British Army general, recipient of the Victoria Cross and equestrian

Brigadier-General Paul Aloysius Kenna, VC, DSO (16 August 1862 – 30 August 1915) was an English-born British Army officer of Irish descent and recipient of the Victoria Cross (VC), the highest and most prestigious award for gallantry in the face of the enemy that could be awarded to British and British Empire forces. He also competed at the 1912 Summer Olympics.

==Background==
He was the son of James Kenna, of Liverpool, who was descended from a family of minor gentry from County Meath. Kenna was educated first at St. Francis Xavier's College, Salisbury Street, Liverpool, then, after his father's death, at St. Augustine's College in Ramsgate 1874-9, and, from the age of 17, at Stonyhurst College. He is honoured in a memorial which can be seen in the main hall of the current St. Francis Xavier's College site in Beaconsfield Road, Liverpool, on the war memorial at St.
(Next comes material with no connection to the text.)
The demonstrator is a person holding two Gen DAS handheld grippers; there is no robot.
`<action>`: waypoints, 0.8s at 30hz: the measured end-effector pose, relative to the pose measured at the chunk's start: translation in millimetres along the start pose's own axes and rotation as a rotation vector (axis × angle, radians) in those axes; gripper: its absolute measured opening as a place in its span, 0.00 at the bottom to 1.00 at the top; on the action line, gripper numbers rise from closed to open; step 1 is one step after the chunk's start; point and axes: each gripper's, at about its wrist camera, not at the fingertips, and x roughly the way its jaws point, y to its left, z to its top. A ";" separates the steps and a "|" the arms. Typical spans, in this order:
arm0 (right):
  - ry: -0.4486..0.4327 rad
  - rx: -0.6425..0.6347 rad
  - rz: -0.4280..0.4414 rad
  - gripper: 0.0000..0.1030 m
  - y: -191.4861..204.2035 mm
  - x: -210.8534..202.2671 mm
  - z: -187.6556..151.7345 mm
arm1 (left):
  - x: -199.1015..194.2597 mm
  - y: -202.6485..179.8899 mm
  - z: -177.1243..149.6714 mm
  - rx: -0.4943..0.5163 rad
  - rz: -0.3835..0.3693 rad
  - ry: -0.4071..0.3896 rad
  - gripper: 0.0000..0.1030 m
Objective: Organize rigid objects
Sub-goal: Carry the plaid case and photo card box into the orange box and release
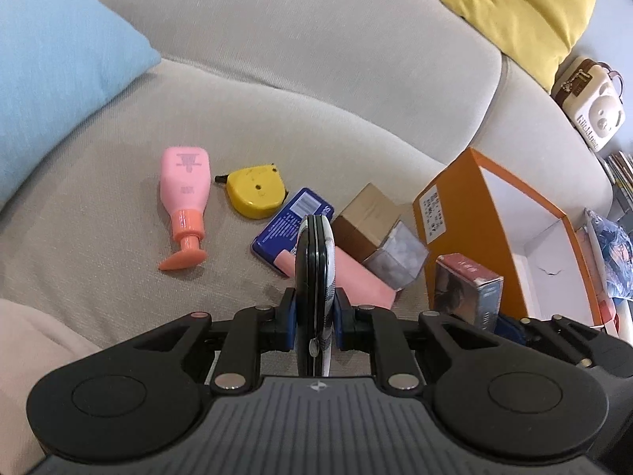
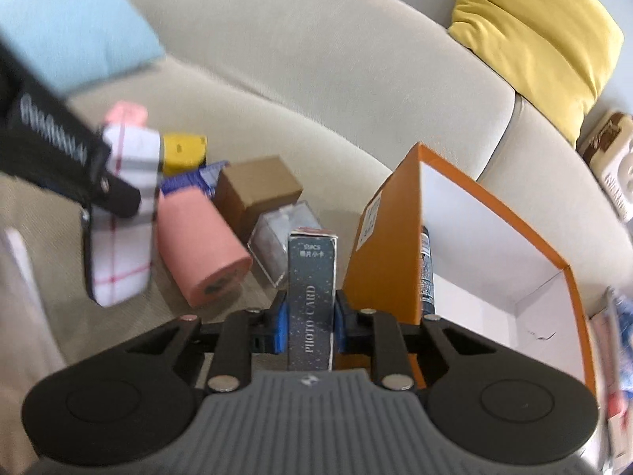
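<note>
— Grippers first: what does each one have?

— The left gripper [image 1: 314, 316] is clamped on a flat black-edged case [image 1: 314, 273] with a white, red-lined face, held on edge between the blue pads. The right gripper [image 2: 310, 316] is closed on a dark photo card box [image 2: 312, 289], standing upright in its grip.

— Where is that relative to the orange box [image 1: 447, 213]?

— The photo card box is just left of the orange box's near corner. The orange box is open, white inside, with a dark tube [image 2: 427, 273] against its inner wall.

— And the loose things?

— All left of the orange box on the sofa [image 1: 277, 118]: a clear cube [image 1: 395, 261] and brown carton [image 1: 368, 217] nearest, then a pink roll [image 2: 201, 249], blue tin [image 1: 292, 217], yellow tape measure [image 1: 255, 194] and pink bottle [image 1: 184, 194] farthest.
</note>
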 end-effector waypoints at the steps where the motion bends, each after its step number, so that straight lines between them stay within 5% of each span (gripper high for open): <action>1: -0.006 0.030 0.026 0.22 -6.4 -5.0 1.4 | -2.5 -1.3 0.1 -0.006 -0.008 -0.001 0.19; 7: -0.067 0.211 0.175 0.23 -49.1 -37.8 4.0 | -21.7 -22.6 11.7 -0.033 -0.086 -0.013 0.19; 14: -0.095 0.417 0.295 0.23 -131.9 -61.2 9.7 | -26.9 -92.9 49.5 0.045 -0.238 -0.016 0.19; 24: 0.068 0.684 0.338 0.23 -254.9 -2.4 -14.3 | 81.5 -199.7 81.5 0.137 -0.334 0.188 0.19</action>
Augustine's Church in Ramsgate and by a plaque and a portrait at Stonyhurst.

==Military career==
After serving in the 4th (Militia) Battalion of the Durham Light Infantry, into which he was commissioned as a lieutenant in December 1882, Kenna, having resigned his commission in August 1884, attended the Royal Military College, Sandhurst and was re-commissioned into the British Army as a lieutenant in the 2nd West India Regiment on 25 August 1886, In 1887 he transferred once again, this time to the 21st Lancers (Empress of India's), and was promoted to captain on 12 June 1895. In that year he also received the Royal Humane Society's Certificate for saving a man from the river Liffey.

===VC action===
He was 36 years old, serving as a captain in the 21st Lancers during the Mahdist War when the following deed took place for which he was awarded the VC:

On 2 September 1898, at the Battle of Omdurman, Sudan, when a major of the 21st Lancers was in danger, as his horse had been shot in the charge, Captain Kenna took the major up on his own horse, to a place of safety. After the charge Captain Kenna returned to help Lieutenant De Montmorency who was trying to recover the body of an officer who had been killed.
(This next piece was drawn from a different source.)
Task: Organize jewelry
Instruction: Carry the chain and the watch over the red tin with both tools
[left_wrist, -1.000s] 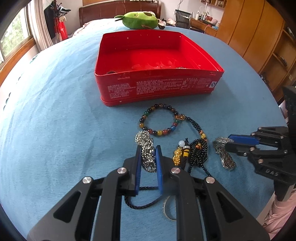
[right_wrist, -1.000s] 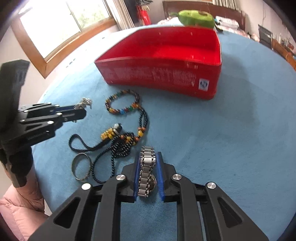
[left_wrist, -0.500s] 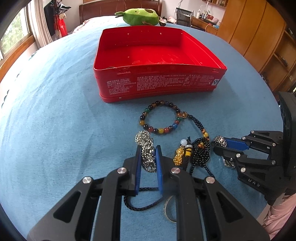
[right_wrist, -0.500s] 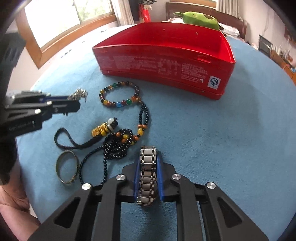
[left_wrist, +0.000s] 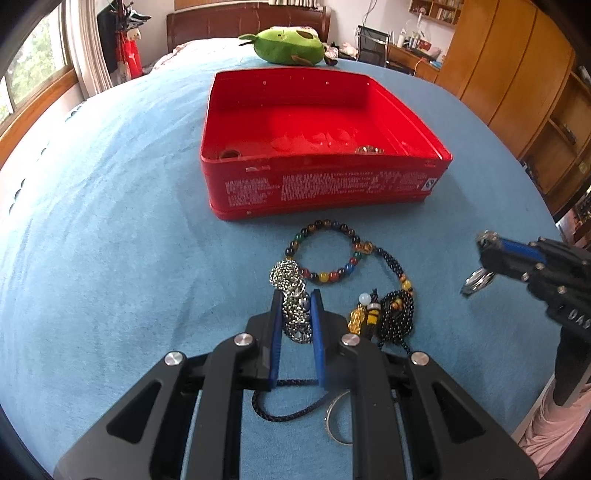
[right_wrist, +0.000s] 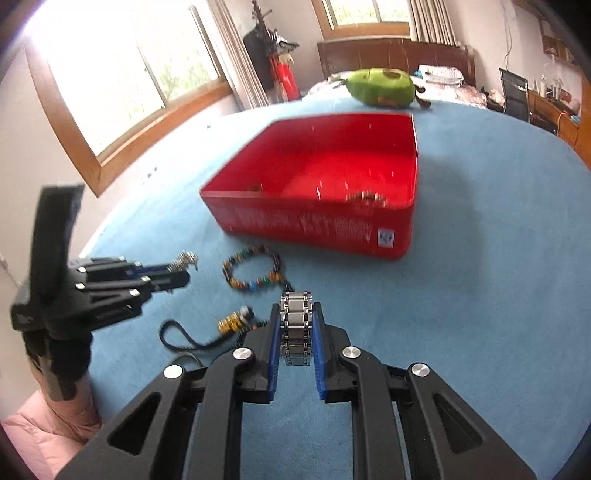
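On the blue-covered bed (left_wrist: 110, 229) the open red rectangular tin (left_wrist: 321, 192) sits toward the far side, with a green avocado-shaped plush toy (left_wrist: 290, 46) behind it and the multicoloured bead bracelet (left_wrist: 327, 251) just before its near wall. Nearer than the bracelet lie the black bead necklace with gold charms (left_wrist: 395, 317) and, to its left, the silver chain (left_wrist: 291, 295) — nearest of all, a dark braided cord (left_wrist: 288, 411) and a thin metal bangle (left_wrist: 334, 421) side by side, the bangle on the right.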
He later served in the Second Boer War in South Africa 1899–1900, and, after being made an assistant provost marshal of Lieutenant General Sir John French's Cavalry Division in October 1899, was made a brigade major with the 4th Cavalry Brigade in July 1900, and promoted to brevet major on 29 November. For his service during the war, he was appointed a Companion of the Distinguished Service Order (DSO) in the South Africa Honours List published on 26 June 1902.
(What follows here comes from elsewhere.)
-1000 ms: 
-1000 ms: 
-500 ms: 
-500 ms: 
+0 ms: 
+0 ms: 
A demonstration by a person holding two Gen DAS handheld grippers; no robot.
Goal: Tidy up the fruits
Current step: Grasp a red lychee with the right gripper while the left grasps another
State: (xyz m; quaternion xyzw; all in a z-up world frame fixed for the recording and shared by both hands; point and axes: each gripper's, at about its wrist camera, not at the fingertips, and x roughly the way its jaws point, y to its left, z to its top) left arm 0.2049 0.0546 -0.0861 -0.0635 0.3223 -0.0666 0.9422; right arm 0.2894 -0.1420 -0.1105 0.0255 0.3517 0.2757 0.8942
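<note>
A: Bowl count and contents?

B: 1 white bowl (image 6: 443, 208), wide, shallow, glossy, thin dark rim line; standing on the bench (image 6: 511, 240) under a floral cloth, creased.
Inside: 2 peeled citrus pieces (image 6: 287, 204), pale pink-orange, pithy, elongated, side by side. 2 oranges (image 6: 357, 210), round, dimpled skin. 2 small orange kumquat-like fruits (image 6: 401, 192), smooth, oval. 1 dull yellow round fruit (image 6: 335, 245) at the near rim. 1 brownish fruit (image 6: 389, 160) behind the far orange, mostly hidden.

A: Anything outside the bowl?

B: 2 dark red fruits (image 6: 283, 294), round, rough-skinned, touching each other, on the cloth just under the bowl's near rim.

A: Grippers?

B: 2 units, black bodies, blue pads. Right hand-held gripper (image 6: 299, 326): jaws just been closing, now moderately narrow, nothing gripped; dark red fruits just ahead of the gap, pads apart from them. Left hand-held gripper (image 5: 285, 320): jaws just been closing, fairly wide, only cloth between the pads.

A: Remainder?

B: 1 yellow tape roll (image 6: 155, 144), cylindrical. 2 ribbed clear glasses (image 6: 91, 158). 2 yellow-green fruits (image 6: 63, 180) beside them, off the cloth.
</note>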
Following the end of the war that month Kenna returned to the United Kingdom in the RMS Dunottar Castle, which arrived at Southampton in July 1902. He received the substantive rank of major on 7 September, on his appointment to lead a mounted infantry flying column in Somaliland. He arrived there to take part in the 1903 Somaliland campaign, which ended in British retreat. He was promoted to brevet lieutenant colonel in September 1904 and in October 1905 he became brigade major of the 1st Cavalry Brigade at Aldershot. He held this post until September 1906, when he was made a lieutenant colonel and assumed command of the 21st Lancers. In December he was promoted to brevet colonel and appointed an aide-de-camp to King Edward VII.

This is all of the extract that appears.